511 - EL ARTISTA ESTÁ EN SU OBRA, EN CADA UNA DE LAS PARTÍCULAS QUE LA FORMAN

 

A veces nos comportamos como si fuéramos una diminuta partícula de pigmento en un cuadro, deleitada en su ser, en su existir, en su colorido único y admirado por todos, en el centro del cosmos, infinito cosmos que llega hasta el profundo y desconocido lienzo, origen misterioso de cuanto existe para ella.

Fin de la historia de esa pequeña e insignificante partícula de pigmento…, no da para más. Y no deja lugar a la existencia de otras partículas con distintos colores diferentes al suyo, ni de aceites aglutinantes de pigmentos, ni del pincel que en definitiva es quien allí la ha colocado. Ni mucho menos hay lugar para la composición que forma junto con todos ellos sobre el lienzo, ni se percata del arte, ni del artista que ha pintado el cuadro.

Una pequeña mota de pigmento por sí sola no hace el cuadro. Necesita de todas las demás, cada una con su tono, tamaño, con su propia textura, con sus peculiaridades…, y si esta mota solo se mira a sí misma, no ve a las demás, no ve el cuadro, ni siquiera sabe que existe algo fuera de ella.

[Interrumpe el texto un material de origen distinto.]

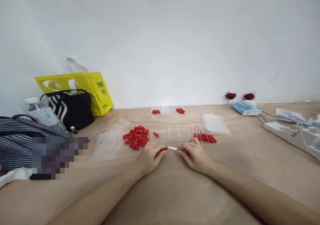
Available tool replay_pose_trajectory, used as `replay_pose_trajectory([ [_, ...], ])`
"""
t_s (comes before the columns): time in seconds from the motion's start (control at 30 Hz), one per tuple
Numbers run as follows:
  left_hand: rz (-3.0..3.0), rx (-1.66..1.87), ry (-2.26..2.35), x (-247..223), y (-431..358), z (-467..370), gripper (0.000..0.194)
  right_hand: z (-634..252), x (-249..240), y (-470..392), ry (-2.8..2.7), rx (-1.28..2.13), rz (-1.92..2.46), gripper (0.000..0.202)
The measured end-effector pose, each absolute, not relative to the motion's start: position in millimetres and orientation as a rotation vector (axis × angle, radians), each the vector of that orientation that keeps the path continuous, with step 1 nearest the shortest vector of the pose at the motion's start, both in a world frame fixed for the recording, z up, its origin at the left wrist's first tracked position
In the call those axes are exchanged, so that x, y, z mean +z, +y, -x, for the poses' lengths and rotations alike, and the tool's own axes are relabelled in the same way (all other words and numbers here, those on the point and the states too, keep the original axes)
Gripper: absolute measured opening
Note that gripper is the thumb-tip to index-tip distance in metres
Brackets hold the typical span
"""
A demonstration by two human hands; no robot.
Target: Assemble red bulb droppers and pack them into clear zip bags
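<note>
My left hand pinches a red rubber bulb near the middle of the table. Between my hands lies a clear thin tube, its right end in the closed fingers of my right hand. The tube's left end is at the bulb. Just beyond, a row of clear tubes spreads across the table, with one loose red bulb on it. A pile of red bulbs sits at the row's left end. Several tubes at the right end carry red bulbs.
Clear plastic bags lie left, another bag right. Bagged red bulbs rest by the wall. Farther left stand a yellow bag, black bag and bottle; right are a tissue pack and power strip.
</note>
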State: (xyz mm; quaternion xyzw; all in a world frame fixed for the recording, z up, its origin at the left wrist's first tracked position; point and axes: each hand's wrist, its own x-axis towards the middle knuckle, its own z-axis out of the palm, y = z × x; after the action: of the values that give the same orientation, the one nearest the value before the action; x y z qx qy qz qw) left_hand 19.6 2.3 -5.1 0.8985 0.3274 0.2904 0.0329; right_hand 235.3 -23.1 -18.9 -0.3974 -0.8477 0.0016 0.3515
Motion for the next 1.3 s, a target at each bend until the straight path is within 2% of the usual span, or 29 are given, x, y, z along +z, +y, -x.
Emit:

No es capaz de subir el primer peldaño para luego poder acceder al segundo, desde el que pueda contemplar la obra de arte completa, después al tercer peldaño, allí puede conocer al artista... Una mota de pigmento jamás podrá ser el artista si no sube todos los peldaños y, además, si no logra que el Gran Maestro le conceda ese don.

Tan pequeña es y para ella tan inmenso su propio mundo, que si dejara de ser, su ausencia pasaría desapercibida para todos, aunque para ella todo se derrumbaría en un dramático cataclismo. Una mota de pigmento no puede eternizarse por sí sola con su ridículo "ego". Su vida será efímera como el pasar de la brisa.

Pues no sabe que el artista está en su obra, en cada uno de sus pigmentos, la custodia, la guarda, por eso cuando buscamos lo trascendente de este mundo no hace falta ir muy lejos, solamente es necesario subir algún peldaño…, hasta ver a Dios que está aquí, con nosotros, que nos ha hecho sus hijos, Él, que es un magnífico Padre.

Un velo cubre esta realidad y si salimos de nuestro “ego” y lo descorremos, la luz entra con todos su colores. La realidad es la misma pero cambia totalmente por la presencia de Dios en las cosas más cotidianas de este mundo, inmerso en nuestros afanes con todo su poder… Luz de infinitos colores, suaves pinceladas, contornos y formas en armonía y... aire puro que llena nuestros pulmones.

De otro modo, nos quedaremos con el misterio de nuestra vida sin desvelar, porque no vemos el cuadro e ignoramos su existencia.